The numbers of patients undergoing partial, subtotal, and total ISR were 15, 1, and 4, respectively. There was no conversion to an open operation. The median duration of TARD procedure was 83 min (range 43–135 min) and was longer in males than in females (81 min versus 89 min). Although there were no major complications perioperatively or postoperatively, anastomotic stenosis in two male patients, bowel obstruction in one male patient, and pelvic abscess formation in one female patient occurred postoperatively. Morphologically, the median maximum tumor size was 42 mm (15–75 mm), and the median circumferential rate of tumor was 66% (27.7–90.0%). The average distance from the rectal stump was 16 mm (range 7–40 mm), and circumferential and distal margins were histologically free of tumor cells in all patients. Pathological response grading following preoperative CRT performed for two patients was grade 2 and grade 1b, respectively. Finally, postoperative pathological staging was ypT2N0M0 in one, ypT3N0M0 in one, pT2N0M0 in 4, pT2N1M0 in 2, pT3N0M0 in 7, pT3N1M0 in 2, pT3N2M0 in 2, and pT3N2M1 in one patient. The median number of evaluated lymph nodes was 12.5 nodes. Distant organ metastasis developed in 2 patients, but there was no local recurrence.

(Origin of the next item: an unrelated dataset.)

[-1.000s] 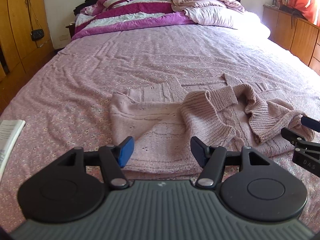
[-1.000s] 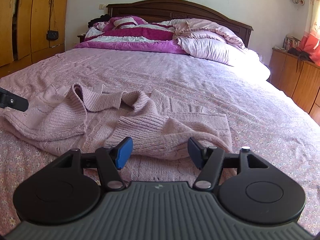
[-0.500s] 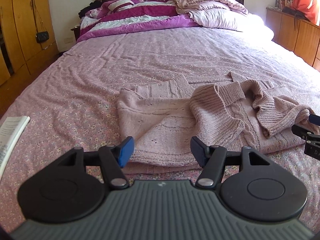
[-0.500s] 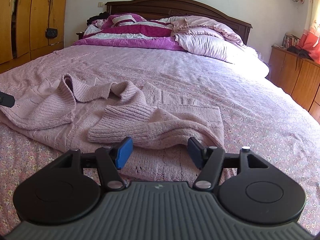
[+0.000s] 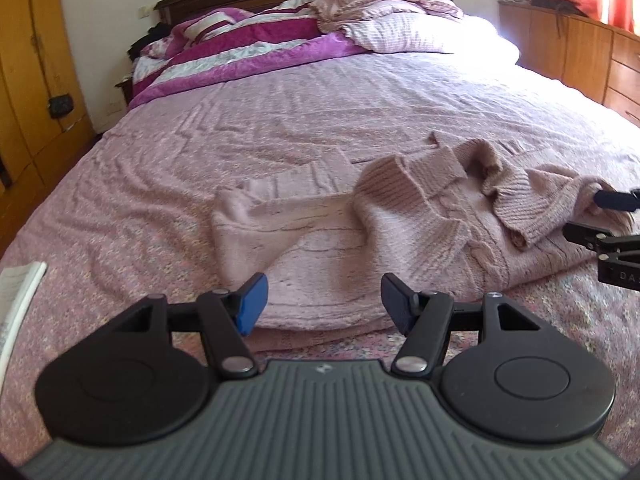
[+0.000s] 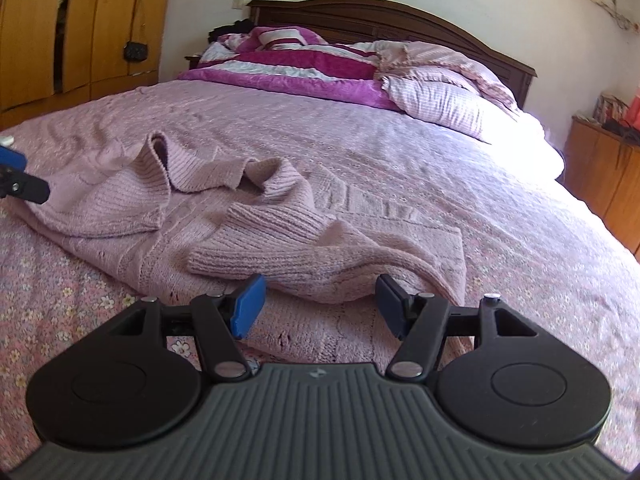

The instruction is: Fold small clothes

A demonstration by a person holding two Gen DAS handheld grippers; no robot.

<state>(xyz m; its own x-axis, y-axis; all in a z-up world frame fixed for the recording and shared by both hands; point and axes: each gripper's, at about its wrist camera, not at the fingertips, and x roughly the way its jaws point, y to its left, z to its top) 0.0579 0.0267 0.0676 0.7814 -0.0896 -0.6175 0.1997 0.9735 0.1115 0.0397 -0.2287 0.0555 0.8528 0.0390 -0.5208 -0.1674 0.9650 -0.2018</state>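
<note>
A small pink knitted cardigan (image 5: 400, 232) lies rumpled on the bed, both sleeves flopped over its body. My left gripper (image 5: 322, 300) is open and empty, just above the cardigan's near hem on its left part. My right gripper (image 6: 316, 304) is open and empty, low over the near hem, in front of a ribbed sleeve (image 6: 280, 248) of the cardigan (image 6: 140, 208). The right gripper's fingers (image 5: 612, 216) show at the right edge of the left wrist view. The left gripper's fingers (image 6: 16, 176) show at the left edge of the right wrist view.
The bed has a pink flowered spread (image 5: 320, 112), with a magenta quilt (image 5: 256, 48) and pillows (image 6: 440, 96) at the dark headboard. A white booklet (image 5: 18, 300) lies at the bed's left edge. Wooden wardrobes (image 6: 80, 28) stand left, a wooden dresser (image 5: 580, 52) right.
Both grippers have tilted and come lower and closer to the cardigan's near hem. Both stay open. The cardigan has not moved.
</note>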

Eighteen out of 20 patients received stoma closure excluding one with distant metastasis and one who did not want stoma closure. In this study sphincter function was investigated for twelve out of 18 patients in 3, 6, and 12 months after stoma closure. Half ten patients, experienced nine and more bowel movements a day, 8 (80%) complained urgency, and 8 (80%) reported five or less VAS in three months after stoma closure. In twelve months after stoma closure, the rate of the patients who experienced nine and more bowel movements a day and reported five or less VAS decreased to 20% and 17%, respectively, but nine (75%) complained urgency. Regarding continence status, the rate of the patients answered ten and more WIS in three months and twelve months after stoma closure were 50% and 33%, respectively (Table 2).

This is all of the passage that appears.